By Andrew Yuile -
Key decisions
- Unions NSW v State of New South Wales [2019] HCA 1
- Work Health Authority v Outback Ballooning Pty Ltd [2019] HCA 2
- Minister for Immigration and Border Protection v SZMTA; CQZ15 v Minister for Immigration and Border Protection; BEG15 v Minister for Immigration and Border Protection [2019] HCA 3
- Williams v Wreck Bay Aboriginal Community Council [2019] HCA 4
- McKell v The Queen [2019] HCA 5
Constitutional law
Implied freedom of political communication
In Unions NSW v State of New South Wales [2019] HCA 1 (29 January 2019) the High Court found that the Electoral Funding Act 2018 (NSW) (‘EF Act’) impermissibly burdens the freedom of political communication implied into the Commonwealth Constitution.
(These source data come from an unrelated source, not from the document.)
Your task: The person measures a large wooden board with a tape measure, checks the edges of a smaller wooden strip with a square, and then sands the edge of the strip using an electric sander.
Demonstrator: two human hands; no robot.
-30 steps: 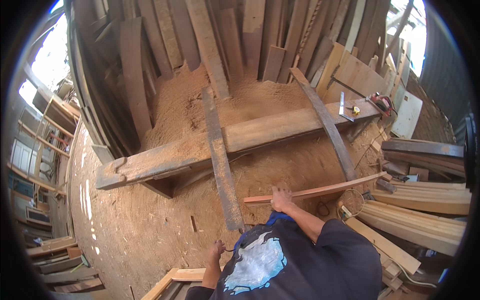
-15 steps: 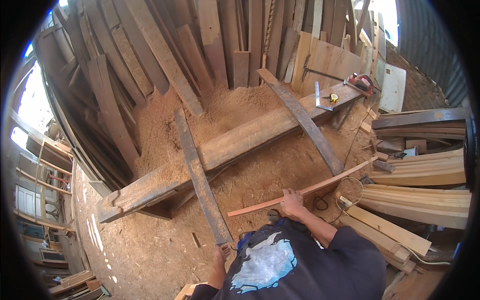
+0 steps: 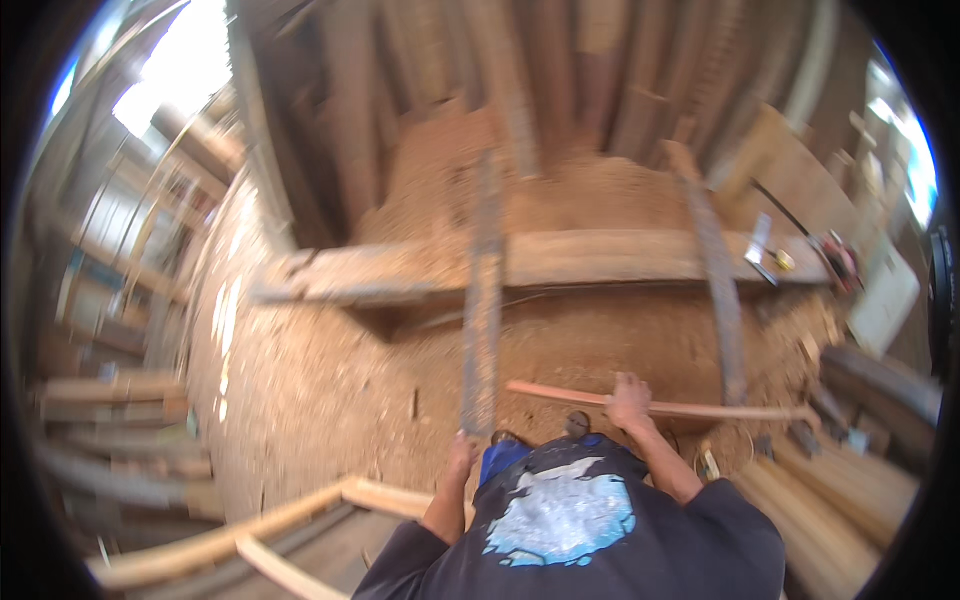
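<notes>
My right hand is closed over a long, thin reddish wooden strip, which lies roughly crosswise in front of my body. My left hand has its fingers curled at the near end of a dark, sawdust-dusted plank. This plank rests across a thick wooden beam and runs away from me. Another dark plank crosses the beam further right, and the strip passes by its near end. Motion smears the picture, so finger details are soft.
On the beam's right end are a metal square, a yellow tape measure and a red power saw. Boards lean at the back above heaped sawdust. Timber is stacked at right; a pale wooden frame lies near left.
My view has swung to the left, so the beam now looks nearly level and the pale frame shows at near left. Both hands keep their places on the plank and the strip.
</notes>
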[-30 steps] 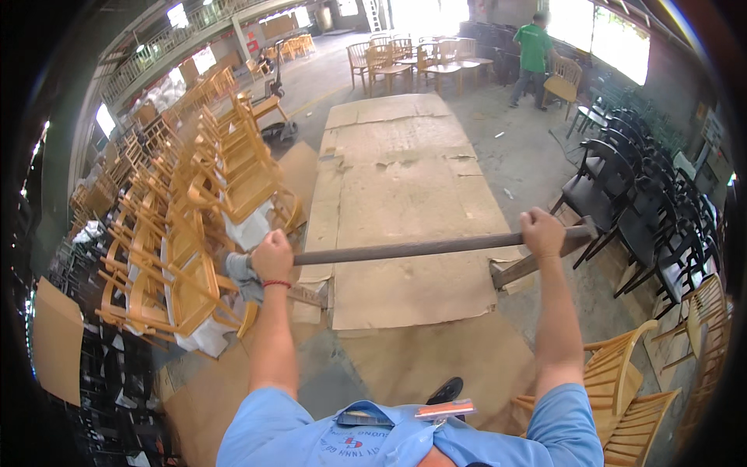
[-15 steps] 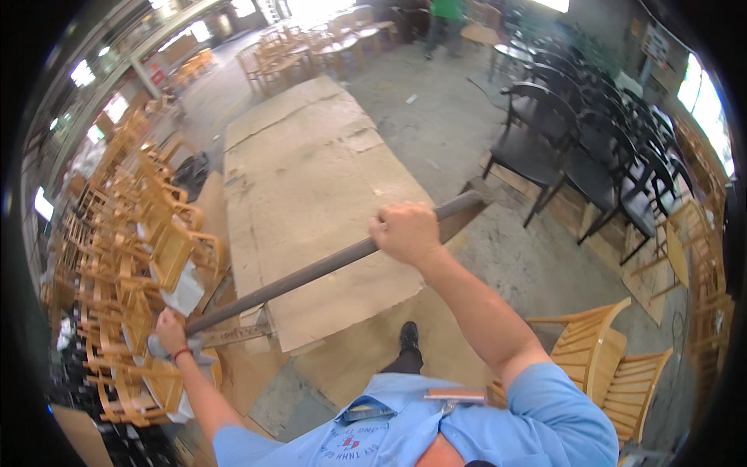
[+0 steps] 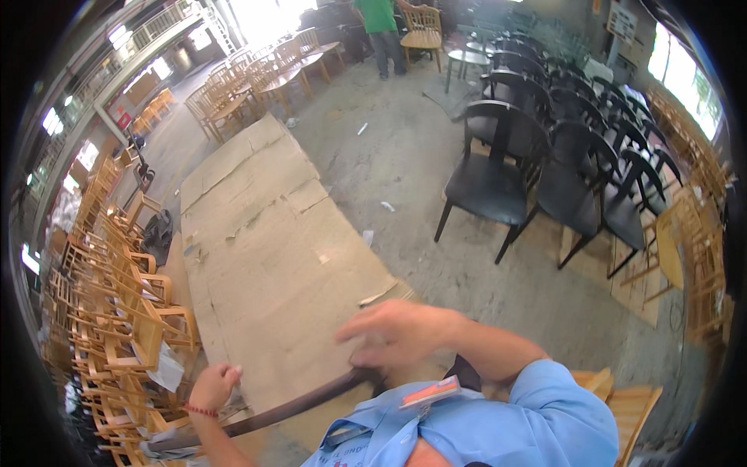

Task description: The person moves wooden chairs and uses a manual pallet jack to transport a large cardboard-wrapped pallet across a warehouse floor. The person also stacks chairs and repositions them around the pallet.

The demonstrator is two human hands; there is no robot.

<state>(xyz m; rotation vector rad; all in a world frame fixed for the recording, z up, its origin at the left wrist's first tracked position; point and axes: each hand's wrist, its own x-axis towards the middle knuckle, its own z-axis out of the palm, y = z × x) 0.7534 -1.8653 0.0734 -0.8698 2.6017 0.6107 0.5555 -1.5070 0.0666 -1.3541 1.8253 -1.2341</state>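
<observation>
A long dark bar (image 3: 299,406) lies low in front of me, close to my shirt. It looks curved through the lens, and its left end has a greyish wrapping. My left hand (image 3: 215,387) is above the bar, off it, with the fingers curled in and nothing visible in them. My left forearm crosses over the bar's left part. My right hand (image 3: 401,333) hovers above the bar's right end, its fingers apart and slightly blurred. A long cardboard sheet (image 3: 257,257), creased and torn in places, covers the floor beyond both hands.
Stacked light wooden chairs (image 3: 144,335) crowd the left side. Rows of black chairs (image 3: 486,187) stand at the right. More wooden chairs (image 3: 268,78) are at the back, near a person in green (image 3: 379,27). A wooden chair (image 3: 634,405) is close at my right.
Both hands have let go of the bar, which is now lower and nearer my body. My right hand has moved down toward me. The view has shifted, showing more of the far floor.
</observation>
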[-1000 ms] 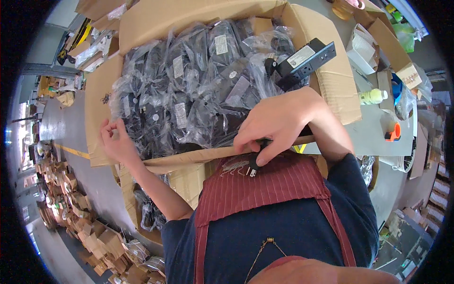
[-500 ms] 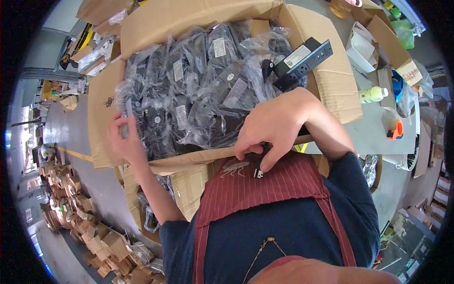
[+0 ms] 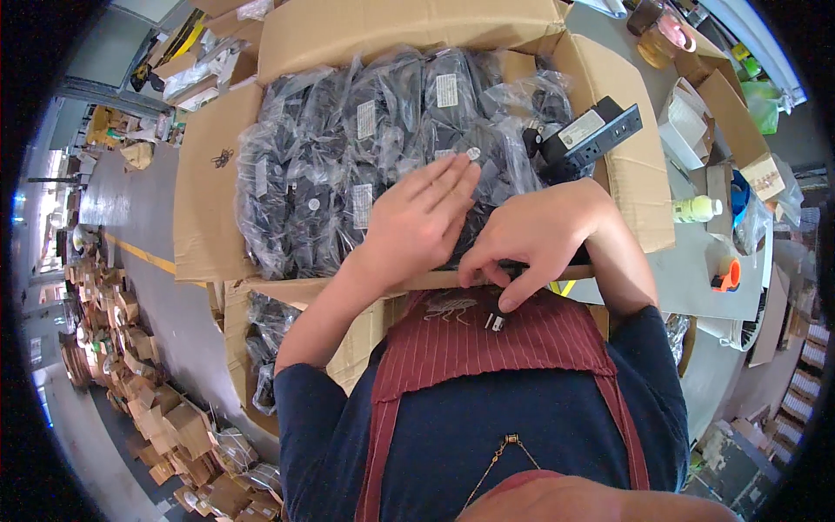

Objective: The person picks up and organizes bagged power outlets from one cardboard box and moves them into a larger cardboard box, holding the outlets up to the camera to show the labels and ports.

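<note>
A large open cardboard box is packed with black devices in clear plastic bags, several of them bearing white labels. My left hand lies over the bags near the box's middle, its fingers stretched out and close together. At the near edge of the box my right hand is closed on a black power plug. The plug's metal prongs point down toward my apron. On the right side of the box rests an unbagged black power strip with sockets and a white label; a black plug sits beside it.
To the right is a table with a pale green bottle, an orange tape dispenser and a white tray. Beneath the big box stands another carton with bagged items. Many cardboard boxes lie along the left floor.
My left hand has moved from the box's left edge rightward onto the bags near my right hand. The right hand still grips the plug. The whole view has shifted slightly.
</note>
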`<state>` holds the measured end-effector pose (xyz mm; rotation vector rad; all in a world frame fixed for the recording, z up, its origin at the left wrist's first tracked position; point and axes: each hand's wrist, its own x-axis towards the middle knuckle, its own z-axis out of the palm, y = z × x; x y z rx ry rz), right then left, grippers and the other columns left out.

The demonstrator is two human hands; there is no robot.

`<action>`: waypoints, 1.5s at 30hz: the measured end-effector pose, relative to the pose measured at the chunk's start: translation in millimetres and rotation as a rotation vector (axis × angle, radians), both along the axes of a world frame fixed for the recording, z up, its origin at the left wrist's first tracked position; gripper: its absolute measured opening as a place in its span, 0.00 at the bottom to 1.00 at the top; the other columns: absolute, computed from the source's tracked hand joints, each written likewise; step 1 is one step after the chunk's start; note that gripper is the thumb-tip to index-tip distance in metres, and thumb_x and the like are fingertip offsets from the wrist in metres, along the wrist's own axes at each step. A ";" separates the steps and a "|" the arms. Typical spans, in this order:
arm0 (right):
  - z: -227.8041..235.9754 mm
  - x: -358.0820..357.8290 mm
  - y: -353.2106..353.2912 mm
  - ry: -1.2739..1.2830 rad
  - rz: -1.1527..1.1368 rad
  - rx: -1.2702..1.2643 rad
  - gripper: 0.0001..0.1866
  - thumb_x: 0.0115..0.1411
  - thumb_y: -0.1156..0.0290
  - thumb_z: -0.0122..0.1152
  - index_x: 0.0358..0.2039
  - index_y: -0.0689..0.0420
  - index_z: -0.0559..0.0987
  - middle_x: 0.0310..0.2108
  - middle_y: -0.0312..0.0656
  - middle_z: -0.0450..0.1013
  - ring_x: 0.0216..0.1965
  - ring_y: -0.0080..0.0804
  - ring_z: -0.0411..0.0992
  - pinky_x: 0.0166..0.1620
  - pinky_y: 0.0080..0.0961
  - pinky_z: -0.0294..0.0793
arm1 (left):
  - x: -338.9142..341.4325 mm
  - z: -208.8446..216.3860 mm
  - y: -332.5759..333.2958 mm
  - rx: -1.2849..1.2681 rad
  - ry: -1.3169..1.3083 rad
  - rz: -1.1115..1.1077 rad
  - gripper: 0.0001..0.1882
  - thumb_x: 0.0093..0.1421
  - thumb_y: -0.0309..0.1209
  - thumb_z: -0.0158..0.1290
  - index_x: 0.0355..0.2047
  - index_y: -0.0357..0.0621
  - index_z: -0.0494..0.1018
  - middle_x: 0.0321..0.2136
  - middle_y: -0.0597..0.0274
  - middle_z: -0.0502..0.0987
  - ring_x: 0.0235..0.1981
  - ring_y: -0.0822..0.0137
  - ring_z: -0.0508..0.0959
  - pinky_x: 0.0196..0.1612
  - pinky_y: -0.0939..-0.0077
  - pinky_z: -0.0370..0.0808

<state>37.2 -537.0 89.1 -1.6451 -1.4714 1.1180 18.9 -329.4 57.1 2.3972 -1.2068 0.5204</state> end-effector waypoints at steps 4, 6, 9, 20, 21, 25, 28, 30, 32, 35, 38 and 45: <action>3.9 2.3 2.1 -0.006 0.007 -0.028 0.21 0.58 0.55 0.63 0.43 0.59 0.77 0.24 0.41 0.78 0.28 0.40 0.77 0.32 0.34 0.72 | -10.1 -1.0 -0.2 -0.026 -0.069 -0.032 0.25 0.45 0.24 0.59 0.47 0.36 0.78 0.47 0.50 0.79 0.51 0.54 0.78 0.52 0.62 0.76; 5.8 3.2 3.9 0.004 -0.001 -0.064 0.20 0.58 0.56 0.63 0.43 0.59 0.77 0.24 0.41 0.78 0.28 0.40 0.77 0.31 0.35 0.72 | -10.0 -3.0 0.7 -0.022 -0.089 -0.021 0.24 0.45 0.25 0.59 0.46 0.35 0.78 0.47 0.50 0.79 0.50 0.54 0.78 0.52 0.62 0.76; 5.4 3.7 2.3 0.026 -0.013 -0.066 0.20 0.58 0.56 0.63 0.43 0.58 0.78 0.24 0.40 0.78 0.28 0.40 0.77 0.31 0.35 0.72 | -9.4 -3.4 -1.4 -0.031 -0.116 -0.027 0.22 0.47 0.27 0.58 0.45 0.35 0.78 0.46 0.50 0.79 0.50 0.54 0.79 0.53 0.62 0.76; 18.1 11.6 -14.3 -0.153 -0.314 -0.006 0.14 0.60 0.63 0.63 0.42 0.58 0.81 0.23 0.36 0.78 0.21 0.30 0.75 0.24 0.25 0.71 | -10.3 -7.5 3.5 -0.083 -0.126 -0.025 0.18 0.49 0.27 0.57 0.41 0.33 0.79 0.44 0.48 0.79 0.48 0.52 0.79 0.52 0.61 0.77; 17.9 11.8 -16.9 -0.203 -0.484 0.099 0.10 0.61 0.67 0.62 0.38 0.59 0.82 0.22 0.36 0.77 0.18 0.27 0.73 0.22 0.22 0.69 | -9.9 -8.2 2.4 -0.107 -0.133 -0.026 0.17 0.48 0.26 0.57 0.40 0.34 0.79 0.44 0.48 0.79 0.47 0.52 0.79 0.51 0.60 0.77; 26.2 7.6 -17.4 -0.109 -0.892 0.148 0.07 0.65 0.72 0.57 0.39 0.57 0.82 0.17 0.39 0.73 0.15 0.19 0.71 0.19 0.18 0.66 | -10.1 -5.1 -0.3 -0.152 -0.124 -0.028 0.16 0.46 0.23 0.58 0.38 0.36 0.78 0.43 0.48 0.79 0.47 0.52 0.79 0.51 0.59 0.77; 12.9 13.0 -19.0 -0.322 -0.941 0.044 0.09 0.59 0.72 0.60 0.38 0.57 0.83 0.20 0.44 0.76 0.20 0.33 0.76 0.25 0.26 0.72 | -11.1 -6.9 0.8 -0.167 -0.097 -0.042 0.17 0.45 0.23 0.58 0.39 0.37 0.78 0.44 0.49 0.79 0.47 0.52 0.79 0.50 0.59 0.78; 5.8 12.7 -22.0 -0.529 -0.961 0.054 0.09 0.57 0.71 0.61 0.37 0.56 0.84 0.21 0.46 0.77 0.23 0.39 0.77 0.27 0.29 0.74 | -10.5 -6.4 -0.1 -0.172 -0.095 -0.053 0.17 0.45 0.22 0.58 0.39 0.37 0.78 0.44 0.49 0.79 0.47 0.52 0.79 0.50 0.60 0.78; 4.6 11.3 -23.4 -0.506 -1.114 0.012 0.10 0.51 0.71 0.61 0.35 0.55 0.85 0.24 0.49 0.78 0.27 0.47 0.77 0.31 0.34 0.75 | -10.3 -6.4 -0.5 -0.177 -0.092 -0.062 0.18 0.44 0.22 0.58 0.39 0.37 0.78 0.44 0.50 0.79 0.47 0.52 0.79 0.49 0.60 0.78; 4.3 11.2 -24.2 -0.485 -1.121 -0.030 0.10 0.50 0.71 0.61 0.33 0.55 0.86 0.24 0.48 0.78 0.27 0.46 0.77 0.32 0.33 0.76 | -10.8 -5.4 0.6 -0.190 -0.081 -0.066 0.18 0.44 0.22 0.58 0.39 0.37 0.78 0.43 0.51 0.79 0.46 0.53 0.80 0.49 0.60 0.79; 14.0 8.1 -19.9 -0.568 -1.115 -0.105 0.11 0.50 0.70 0.60 0.34 0.54 0.86 0.25 0.48 0.78 0.28 0.47 0.78 0.33 0.35 0.76 | -10.8 -6.0 1.2 -0.194 -0.096 -0.075 0.17 0.45 0.22 0.58 0.39 0.37 0.78 0.42 0.51 0.80 0.46 0.54 0.80 0.49 0.61 0.79; 9.8 1.5 -18.2 -0.750 -1.187 -0.169 0.11 0.52 0.69 0.58 0.34 0.52 0.86 0.28 0.48 0.79 0.32 0.49 0.78 0.37 0.39 0.77 | -13.3 -2.9 -0.8 -0.163 -0.114 -0.076 0.17 0.45 0.22 0.58 0.39 0.38 0.78 0.43 0.53 0.80 0.47 0.56 0.80 0.52 0.61 0.77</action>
In Unions NSW v New South Wales (No 1) (2013) 252 CLR 530 and McCloy v New South Wales (2015) 257 CLR 178, the High Court considered the implied freedom and provisions of the Election Funding, Expenditure and Disclosures Act 1981 (NSW) (‘EFED Act’). The EF Act replaced the EFED Act, but generally retained the earlier scheme, which capped political donations and electoral expenditure.